Further Legislative Developments
Recently, the Department of Health Service Support, of the Ministry of Public Health, one of the emerging regulators of the Telemedicine field, began preparing a draft Notification of Minister of Public Health re: Standard of Service in respect of Health Facility via Telemedicine System. This draft aims to further regulate the Telemedicine business such that any health facility wishing to operate a Telemedicine business may have to apply for a license prior to operating. This draft, once finalized and promulgated, could drastically affect Telemedicine business operations in general. We will keep you informed of further developments once it is legislated.
This Telemedicine Guideline issuance represents a pivotal point for further legislative reform by other supporting mechanisms of Telemedicine, which would require multi-disciplinary efforts from both public and private sectors, i.e. health insurance and medical practitioner license for Telemedicine.
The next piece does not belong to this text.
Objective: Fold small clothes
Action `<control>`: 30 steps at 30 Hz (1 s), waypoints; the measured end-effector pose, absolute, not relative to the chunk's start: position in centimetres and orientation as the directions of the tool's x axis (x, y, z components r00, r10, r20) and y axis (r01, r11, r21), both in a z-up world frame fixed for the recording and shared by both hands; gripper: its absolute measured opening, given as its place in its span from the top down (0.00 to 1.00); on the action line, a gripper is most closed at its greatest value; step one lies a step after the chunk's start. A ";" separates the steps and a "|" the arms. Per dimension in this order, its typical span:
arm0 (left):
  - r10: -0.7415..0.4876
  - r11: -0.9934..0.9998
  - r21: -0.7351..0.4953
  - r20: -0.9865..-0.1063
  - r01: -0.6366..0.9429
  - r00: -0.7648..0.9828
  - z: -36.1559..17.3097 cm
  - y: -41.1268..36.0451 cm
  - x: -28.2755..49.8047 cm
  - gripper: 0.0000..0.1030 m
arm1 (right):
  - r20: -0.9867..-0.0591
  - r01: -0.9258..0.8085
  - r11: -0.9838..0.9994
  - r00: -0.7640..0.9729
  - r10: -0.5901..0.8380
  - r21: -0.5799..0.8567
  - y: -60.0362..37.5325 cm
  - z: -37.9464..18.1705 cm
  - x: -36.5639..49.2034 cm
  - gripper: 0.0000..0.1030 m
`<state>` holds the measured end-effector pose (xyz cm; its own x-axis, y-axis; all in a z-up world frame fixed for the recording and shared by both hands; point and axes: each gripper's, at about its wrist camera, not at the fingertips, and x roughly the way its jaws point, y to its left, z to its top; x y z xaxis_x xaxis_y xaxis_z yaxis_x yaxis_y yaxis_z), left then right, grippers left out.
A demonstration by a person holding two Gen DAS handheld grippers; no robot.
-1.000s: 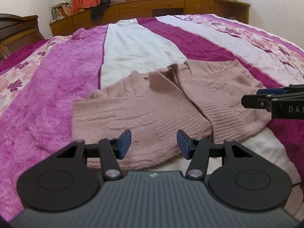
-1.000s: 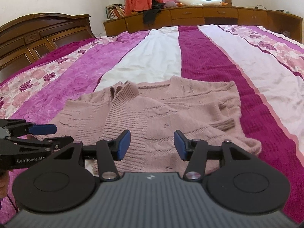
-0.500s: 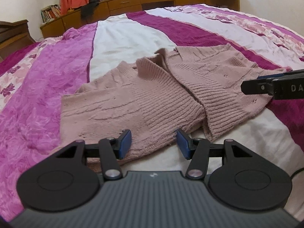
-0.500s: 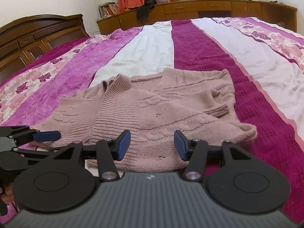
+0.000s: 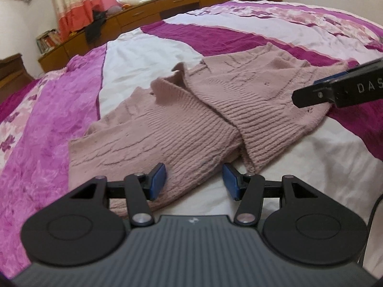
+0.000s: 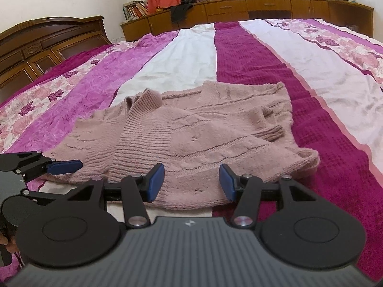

We expect that there will be future regulations to support insurance claim and coverage for Telemedicine. Moreover, Telemedicine may ideally lead to future relaxation of medical practitioner license requirements regionally and/or globally, ensuring that doctors in Thailand can assist other countries’ patients in need of healthcare. This overseas service would require international level of co-operation among the governments to overcome the practical barriers and ensure that patients can access quality healthcare at
affordable price in a timely manner through Telemedicine. This would contribute to further growth in the usage and popularity of Telemedicine, domestically and globally.
Prior to the issuance of this Telemedicine Guideline, a lack of regulations for Telemedicine meant that many problems had been caused in terms of security, safety and quality of healthcare services, which was likely to endanger patients. Further, since there were many laws that did not directly address the Telemedicine business, legal implementation and enforcement was rather inconsistent and fragmented.
The Telemedicine Guideline constitutes a set of initial guidelines and criteria to supervise Telemedicine business, in order to prevent legal loopholes in relation to the Telemedicine business and to ensure patients are given a high quality of healthcare. Although the Telemedicine Guideline prescribes no direct penalty against Telemedicine business operators, such operators might be subject to the penalties under other relevant laws and regulations, e.g. Medical Profession Act of 1982; Public Health Act of 1992; Health Facilities Act of 1998; Electronic Transactions Act of 2001; National Heath Act of 2007; Medical Device Act of 2008; Computer Crimes Act of 2007; PDPA, etc. Apart from the aforementioned laws, failure to comply with the Telemedicine Guideline may lead to the imposition, by the Medical Council of Thailand, of disciplinary actions against healthcare providers for legal and/or ethical breaches, on a case by case basis.
It is anticipated that the regulations in respect of Telemedicine will have to keep up with the borderless nature of Telemedicine and ensure patients are treated safely and securely. In the near future, telemedicine could soon become the ‘new normal’ form of medical and health services, with less traveling and waiting time, as well as the lowering of costs to patients.